How to complete this task. Look through the data below, and copy each line that carries the word "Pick".

Collection entries:
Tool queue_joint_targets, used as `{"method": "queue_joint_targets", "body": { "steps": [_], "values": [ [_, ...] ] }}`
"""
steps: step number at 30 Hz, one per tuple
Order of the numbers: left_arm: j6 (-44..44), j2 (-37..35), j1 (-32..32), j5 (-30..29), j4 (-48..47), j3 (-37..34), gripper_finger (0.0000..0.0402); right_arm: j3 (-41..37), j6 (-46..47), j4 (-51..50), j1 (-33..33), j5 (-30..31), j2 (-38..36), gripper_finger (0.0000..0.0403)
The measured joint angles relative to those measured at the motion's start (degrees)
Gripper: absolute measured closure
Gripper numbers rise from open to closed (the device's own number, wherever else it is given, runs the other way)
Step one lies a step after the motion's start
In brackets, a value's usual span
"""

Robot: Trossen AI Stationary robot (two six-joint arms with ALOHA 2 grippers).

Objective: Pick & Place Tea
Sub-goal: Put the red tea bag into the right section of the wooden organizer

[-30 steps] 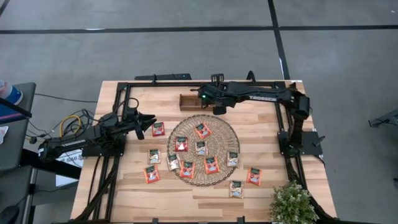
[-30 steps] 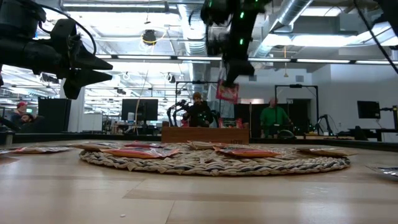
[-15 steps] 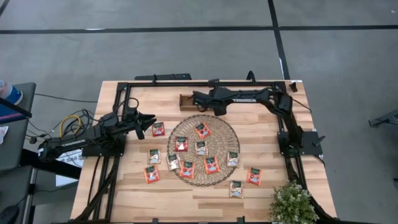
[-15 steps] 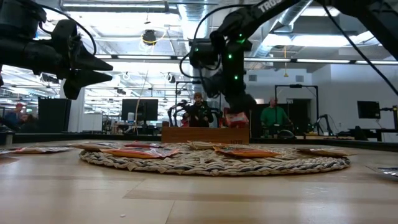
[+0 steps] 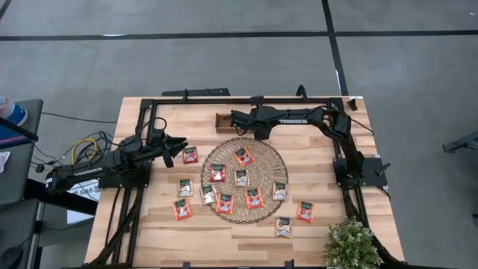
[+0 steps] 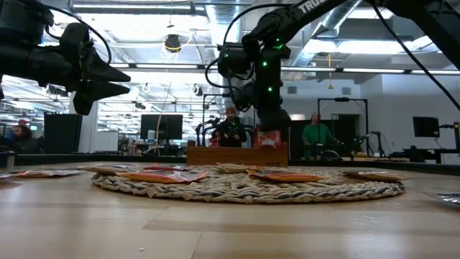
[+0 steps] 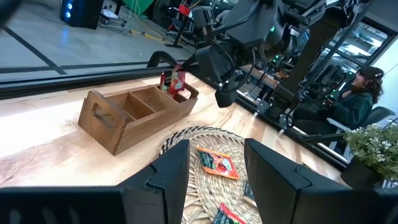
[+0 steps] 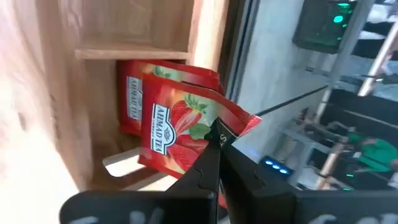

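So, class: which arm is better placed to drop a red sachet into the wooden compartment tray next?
Right: the right gripper is shut on a red strawberry sachet inside the brown wooden compartment tray; the left gripper hangs open, empty, beside the mat.

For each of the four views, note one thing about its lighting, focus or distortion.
High view: even light, soft shadows beside the woven mat. Low view: bright ceiling lamps behind leave the right gripper in silhouette; the nearest table is blurred. Left wrist view: the left gripper is soft, the wooden tray sharp. Right wrist view: the red sachet is sharp, the background blurred.
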Motion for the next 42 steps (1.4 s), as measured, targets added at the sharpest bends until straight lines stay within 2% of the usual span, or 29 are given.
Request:
{"method": "queue_joint_targets", "body": {
  "steps": [3,27,32,42],
  "values": [
    [0.00,-0.02,0.01,0.00,0.00,0.00,0.0256,0.00,2.47,-0.09,0.04,-2.51,0.02,0.0402],
    [-0.11,-0.02,-0.01,-0.01,0.00,0.00,0.0256,0.00,2.58,0.04,-0.87,-2.74,0.02,0.0399],
    [-0.13,0.00,-0.01,0.00,0.00,0.00,0.0256,0.00,2.53,0.05,-0.87,-6.78,0.02,0.0367],
    [-0.13,0.00,0.00,-0.02,0.00,0.00,0.0256,0.00,1.60,0.06,-0.94,-5.34,0.02,0.0304]
  ]
}}
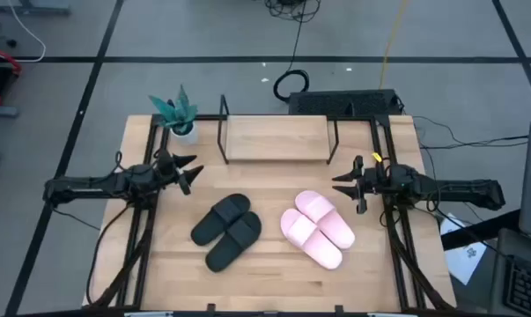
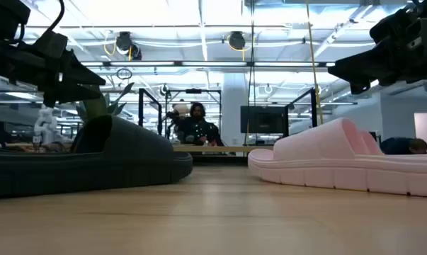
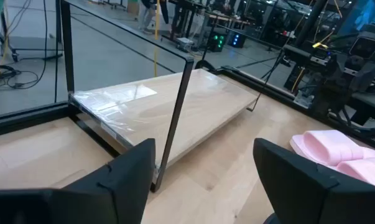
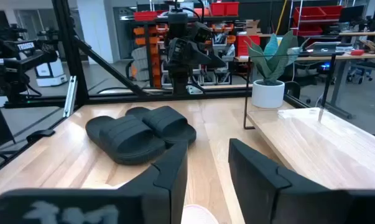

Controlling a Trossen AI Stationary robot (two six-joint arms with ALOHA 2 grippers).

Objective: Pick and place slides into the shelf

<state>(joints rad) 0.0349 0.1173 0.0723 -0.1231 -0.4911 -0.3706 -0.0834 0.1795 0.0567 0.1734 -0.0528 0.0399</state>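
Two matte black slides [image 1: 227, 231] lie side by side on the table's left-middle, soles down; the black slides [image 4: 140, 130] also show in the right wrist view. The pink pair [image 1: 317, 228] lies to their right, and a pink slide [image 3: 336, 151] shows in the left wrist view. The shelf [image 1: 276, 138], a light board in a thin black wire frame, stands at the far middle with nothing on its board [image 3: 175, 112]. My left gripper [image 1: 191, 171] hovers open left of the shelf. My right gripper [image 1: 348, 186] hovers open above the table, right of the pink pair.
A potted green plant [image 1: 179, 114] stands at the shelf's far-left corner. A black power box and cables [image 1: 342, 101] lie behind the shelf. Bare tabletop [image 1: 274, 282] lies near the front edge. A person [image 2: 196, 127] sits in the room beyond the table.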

Solved problem.
Objective: Pick & Place Tea
Objective: Pick and place slides into the shelf

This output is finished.